• _Instructions to follow_:
Where does the word "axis" appear in the data? Copy every line that holds it.

=====

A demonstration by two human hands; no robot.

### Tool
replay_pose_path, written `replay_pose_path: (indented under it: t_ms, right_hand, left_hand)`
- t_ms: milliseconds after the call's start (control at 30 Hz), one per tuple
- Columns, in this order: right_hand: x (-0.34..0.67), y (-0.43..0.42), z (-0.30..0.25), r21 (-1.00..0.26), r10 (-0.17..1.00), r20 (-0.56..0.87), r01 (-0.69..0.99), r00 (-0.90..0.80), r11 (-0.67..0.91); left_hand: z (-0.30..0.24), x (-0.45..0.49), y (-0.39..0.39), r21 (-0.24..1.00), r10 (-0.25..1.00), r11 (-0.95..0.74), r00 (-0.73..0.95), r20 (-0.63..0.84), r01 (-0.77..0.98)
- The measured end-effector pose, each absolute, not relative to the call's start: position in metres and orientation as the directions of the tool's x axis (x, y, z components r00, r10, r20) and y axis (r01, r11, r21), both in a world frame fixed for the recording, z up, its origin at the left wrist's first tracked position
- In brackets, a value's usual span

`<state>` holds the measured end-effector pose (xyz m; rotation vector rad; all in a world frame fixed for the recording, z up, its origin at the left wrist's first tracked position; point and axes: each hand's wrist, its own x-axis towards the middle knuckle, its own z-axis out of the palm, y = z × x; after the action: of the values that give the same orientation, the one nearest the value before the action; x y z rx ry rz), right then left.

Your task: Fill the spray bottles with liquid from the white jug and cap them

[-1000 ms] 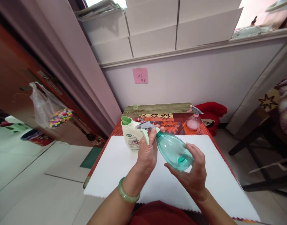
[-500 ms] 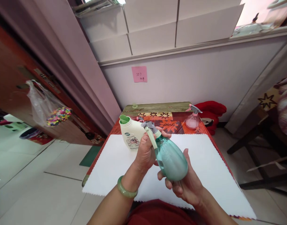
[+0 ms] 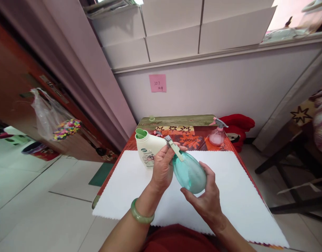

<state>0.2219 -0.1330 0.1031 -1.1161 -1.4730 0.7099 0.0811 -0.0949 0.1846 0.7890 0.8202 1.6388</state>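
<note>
I hold a teal translucent spray bottle [image 3: 189,172] in the air over a white mat [image 3: 129,182]. My left hand [image 3: 163,168], a green bangle on its wrist, is closed round the bottle's neck just below the grey and green trigger head [image 3: 173,146]. My right hand [image 3: 206,197] cups the bottle's rounded base from below, fingers curled on it. The bottle is tilted, with its base toward me and its head pointing away.
A cream detergent bottle [image 3: 147,147] with a green spout stands at the mat's far left. A small pink spray bottle [image 3: 217,134] stands at the table's far right. A wall with a pink note [image 3: 157,83] lies behind, and dark chair legs [image 3: 287,168] stand at the right.
The bottle has turned in my hands: its body swung from lying out to the right to base-toward-me, and the trigger head rotated. My right hand shifted from the side to under the base.
</note>
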Motion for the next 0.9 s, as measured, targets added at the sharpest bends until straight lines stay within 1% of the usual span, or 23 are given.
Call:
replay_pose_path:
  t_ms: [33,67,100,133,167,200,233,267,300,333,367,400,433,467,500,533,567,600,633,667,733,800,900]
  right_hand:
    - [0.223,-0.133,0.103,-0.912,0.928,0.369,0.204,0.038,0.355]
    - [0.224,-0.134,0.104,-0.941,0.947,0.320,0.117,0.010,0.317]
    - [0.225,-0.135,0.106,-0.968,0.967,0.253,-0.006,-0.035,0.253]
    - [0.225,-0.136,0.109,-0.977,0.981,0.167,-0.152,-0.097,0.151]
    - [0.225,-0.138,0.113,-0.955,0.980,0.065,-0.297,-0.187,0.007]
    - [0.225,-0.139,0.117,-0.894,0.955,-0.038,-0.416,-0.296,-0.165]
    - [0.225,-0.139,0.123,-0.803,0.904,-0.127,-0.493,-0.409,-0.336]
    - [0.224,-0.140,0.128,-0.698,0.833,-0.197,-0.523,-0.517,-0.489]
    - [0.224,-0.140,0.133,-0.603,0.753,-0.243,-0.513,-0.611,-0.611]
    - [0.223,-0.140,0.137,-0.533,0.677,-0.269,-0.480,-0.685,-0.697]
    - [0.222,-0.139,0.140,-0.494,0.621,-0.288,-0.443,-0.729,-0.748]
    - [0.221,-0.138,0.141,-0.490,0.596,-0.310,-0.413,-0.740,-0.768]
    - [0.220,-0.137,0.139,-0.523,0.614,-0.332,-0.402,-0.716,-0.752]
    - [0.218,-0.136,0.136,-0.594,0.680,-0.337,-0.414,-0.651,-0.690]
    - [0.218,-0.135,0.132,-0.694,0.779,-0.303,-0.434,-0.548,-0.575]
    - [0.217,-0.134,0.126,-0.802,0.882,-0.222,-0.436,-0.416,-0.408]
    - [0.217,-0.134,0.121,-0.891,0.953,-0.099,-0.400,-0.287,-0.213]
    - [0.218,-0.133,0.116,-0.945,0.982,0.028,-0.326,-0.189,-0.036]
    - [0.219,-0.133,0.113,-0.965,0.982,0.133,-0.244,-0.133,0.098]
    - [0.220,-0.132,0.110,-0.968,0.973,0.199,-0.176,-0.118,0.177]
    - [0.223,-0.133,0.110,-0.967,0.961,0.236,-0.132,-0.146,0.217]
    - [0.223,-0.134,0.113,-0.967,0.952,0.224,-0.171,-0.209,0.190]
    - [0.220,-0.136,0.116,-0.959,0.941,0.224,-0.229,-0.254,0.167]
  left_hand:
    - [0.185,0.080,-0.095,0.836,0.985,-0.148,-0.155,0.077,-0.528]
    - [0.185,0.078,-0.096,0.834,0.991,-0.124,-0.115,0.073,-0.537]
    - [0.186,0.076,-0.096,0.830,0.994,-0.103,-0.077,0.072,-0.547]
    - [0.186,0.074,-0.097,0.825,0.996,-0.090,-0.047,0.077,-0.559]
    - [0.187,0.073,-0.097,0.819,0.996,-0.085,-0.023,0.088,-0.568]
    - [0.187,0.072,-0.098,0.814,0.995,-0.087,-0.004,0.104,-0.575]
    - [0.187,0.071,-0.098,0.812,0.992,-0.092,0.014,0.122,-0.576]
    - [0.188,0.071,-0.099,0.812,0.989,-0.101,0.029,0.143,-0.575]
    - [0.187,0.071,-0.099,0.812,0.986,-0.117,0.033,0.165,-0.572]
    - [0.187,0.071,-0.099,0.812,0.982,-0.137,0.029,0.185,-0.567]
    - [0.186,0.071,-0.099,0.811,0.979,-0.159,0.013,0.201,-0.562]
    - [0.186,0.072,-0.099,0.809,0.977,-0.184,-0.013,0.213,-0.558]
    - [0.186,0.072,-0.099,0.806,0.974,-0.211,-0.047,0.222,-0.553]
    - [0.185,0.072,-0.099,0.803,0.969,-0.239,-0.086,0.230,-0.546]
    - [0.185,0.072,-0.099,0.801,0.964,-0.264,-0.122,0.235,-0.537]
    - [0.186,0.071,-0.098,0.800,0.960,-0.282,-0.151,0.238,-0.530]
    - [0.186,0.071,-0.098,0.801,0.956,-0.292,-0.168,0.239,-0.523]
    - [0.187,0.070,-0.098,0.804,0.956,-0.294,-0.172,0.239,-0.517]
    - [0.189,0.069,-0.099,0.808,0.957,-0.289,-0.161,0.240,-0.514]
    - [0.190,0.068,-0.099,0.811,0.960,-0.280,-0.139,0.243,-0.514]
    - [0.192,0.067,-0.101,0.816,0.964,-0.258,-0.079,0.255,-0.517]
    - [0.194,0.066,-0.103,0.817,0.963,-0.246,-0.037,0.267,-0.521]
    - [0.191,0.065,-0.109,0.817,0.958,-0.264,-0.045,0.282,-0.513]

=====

• _Response to this exercise_:
- The measured end-effector pose, each absolute, not relative to the call's start: position in metres and orientation as the directions of the tool's x axis (x, y, z components r00, r10, r20) and y axis (r01, r11, r21), both in a world frame fixed for the recording, z up, its origin at the left wrist's first tracked position
`<state>` holds the measured end-effector pose (xyz m; rotation vector rad; all in a world frame fixed for the recording, z up, its origin at the left wrist's first tracked position; point and axes: each hand's wrist, its own x-axis towards the middle knuckle, its own z-axis out of the palm, y = z × x; after the action: of the values that give the same orientation, the one nearest the value before the action; x y z rx ry rz), right then left.

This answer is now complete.